> _EXERCISE_
The expected answer is the data below, printed verbatim without its pictures.
<<<<
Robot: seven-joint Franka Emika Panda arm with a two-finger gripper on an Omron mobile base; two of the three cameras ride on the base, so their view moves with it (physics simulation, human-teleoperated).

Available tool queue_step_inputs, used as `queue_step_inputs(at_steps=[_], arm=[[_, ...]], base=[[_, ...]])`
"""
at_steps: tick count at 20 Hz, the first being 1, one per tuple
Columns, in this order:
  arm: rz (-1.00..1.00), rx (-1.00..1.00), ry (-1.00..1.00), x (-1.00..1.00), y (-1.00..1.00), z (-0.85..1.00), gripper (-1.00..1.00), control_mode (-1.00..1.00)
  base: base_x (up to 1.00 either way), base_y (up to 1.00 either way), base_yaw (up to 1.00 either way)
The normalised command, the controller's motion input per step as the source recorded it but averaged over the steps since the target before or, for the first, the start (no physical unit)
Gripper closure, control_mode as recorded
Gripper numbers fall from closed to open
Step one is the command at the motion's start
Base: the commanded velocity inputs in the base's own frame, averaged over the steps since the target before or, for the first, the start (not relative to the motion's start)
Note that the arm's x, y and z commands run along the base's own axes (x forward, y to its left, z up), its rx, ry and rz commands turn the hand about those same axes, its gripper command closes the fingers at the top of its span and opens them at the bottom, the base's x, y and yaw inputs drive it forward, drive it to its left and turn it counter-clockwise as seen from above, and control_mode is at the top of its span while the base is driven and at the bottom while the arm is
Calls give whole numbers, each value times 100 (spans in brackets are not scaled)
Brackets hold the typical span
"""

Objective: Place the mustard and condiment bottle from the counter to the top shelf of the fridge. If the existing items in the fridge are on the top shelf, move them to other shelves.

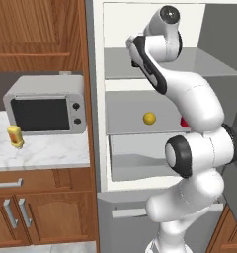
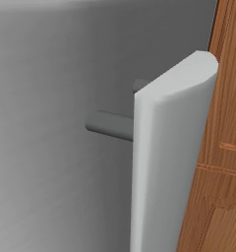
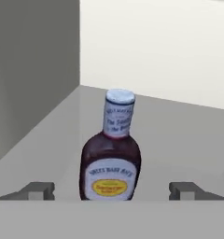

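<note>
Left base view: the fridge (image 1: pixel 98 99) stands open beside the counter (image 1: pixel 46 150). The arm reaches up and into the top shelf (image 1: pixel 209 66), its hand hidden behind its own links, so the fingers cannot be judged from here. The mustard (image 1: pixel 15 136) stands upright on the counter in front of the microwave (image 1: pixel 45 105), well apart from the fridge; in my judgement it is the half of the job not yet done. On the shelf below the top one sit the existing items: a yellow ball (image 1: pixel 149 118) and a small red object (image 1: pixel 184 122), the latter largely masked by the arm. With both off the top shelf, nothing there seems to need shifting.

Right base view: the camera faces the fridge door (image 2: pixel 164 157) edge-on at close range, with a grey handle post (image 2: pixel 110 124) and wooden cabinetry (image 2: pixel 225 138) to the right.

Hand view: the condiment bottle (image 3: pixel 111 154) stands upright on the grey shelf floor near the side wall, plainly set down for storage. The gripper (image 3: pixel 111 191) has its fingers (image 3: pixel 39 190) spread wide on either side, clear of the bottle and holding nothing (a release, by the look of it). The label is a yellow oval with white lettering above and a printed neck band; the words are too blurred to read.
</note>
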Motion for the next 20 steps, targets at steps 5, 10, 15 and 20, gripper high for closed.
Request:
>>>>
> _SOLUTION TO THIS EXERCISE_
Robot: seven-joint Franka Emika Panda arm with a two-finger gripper on an Omron mobile base; two of the three cameras ride on the base, so their view moves with it (physics simulation, human-teleoperated).

Available tool queue_step_inputs, used as `queue_step_inputs(at_steps=[_], arm=[[_, ...]], base=[[_, ...]])`
"""
at_steps: tick count at 20 Hz, the first being 1, one per tuple
Columns, in this order:
  arm: rz (-1.00..1.00), rx (-1.00..1.00), ry (-1.00..1.00), x (-1.00..1.00), y (-1.00..1.00), z (-0.85..1.00), gripper (-1.00..1.00), control_mode (-1.00..1.00)
  base: base_x (up to 1.00 either way), base_y (up to 1.00 either way), base_yaw (up to 1.00 either way)
The normalised command, the controller's motion input per step as the source recorded it but averaged over the steps since the target before or, for the first, the start (no physical unit)
Gripper closure, control_mode as recorded
Gripper numbers fall from closed to open
Step one is the command at the motion's start
Base: the commanded velocity inputs in the base's own frame, averaged over the steps since the target before or, for the first, the start (not relative to the motion's start)
Note that the arm's x, y and z commands run along the base's own axes (x forward, y to its left, z up), its rx, ry and rz commands turn the hand about those same axes, its gripper command closes the fingers at the top of its span and opens them at the bottom, the base's x, y and yaw inputs drive it forward, drive it to its left and turn it counter-clockwise as seen from above, and control_mode is at the top of its span while the base is driven and at the bottom while the arm is
Calls give whole numbers, each value times 100 (spans in brackets are not scaled)
Brackets hold the typical span
"""

Objective: Place the mustard and condiment bottle from the counter to the top shelf of the fridge. If the existing items in the fridge are on the top shelf, move them to other shelves.


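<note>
Left base view: the fridge (image 1: pixel 98 99) stands open beside the counter (image 1: pixel 46 150). The arm reaches up and into the top shelf (image 1: pixel 209 66), its hand hidden behind its own links, so the fingers cannot be judged from here. The mustard (image 1: pixel 15 136) stands upright on the counter in front of the microwave (image 1: pixel 45 105), well apart from the fridge; in my judgement it is the half of the job not yet done. On the shelf below the top one sit the existing items: a yellow ball (image 1: pixel 149 118) and a small red object (image 1: pixel 184 122), the latter largely masked by the arm. With both off the top shelf, nothing there seems to need shifting.

Right base view: the camera faces the fridge door (image 2: pixel 164 157) edge-on at close range, with a grey handle post (image 2: pixel 110 124) and wooden cabinetry (image 2: pixel 225 138) to the right.

Hand view: the condiment bottle (image 3: pixel 111 154) stands upright on the grey shelf floor near the side wall, plainly set down for storage. The gripper (image 3: pixel 111 191) has its fingers (image 3: pixel 39 190) spread wide on either side, clear of the bottle and holding nothing (a release, by the look of it). The label is a yellow oval with white lettering above and a printed neck band; the words are too blurred to read.
</note>
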Motion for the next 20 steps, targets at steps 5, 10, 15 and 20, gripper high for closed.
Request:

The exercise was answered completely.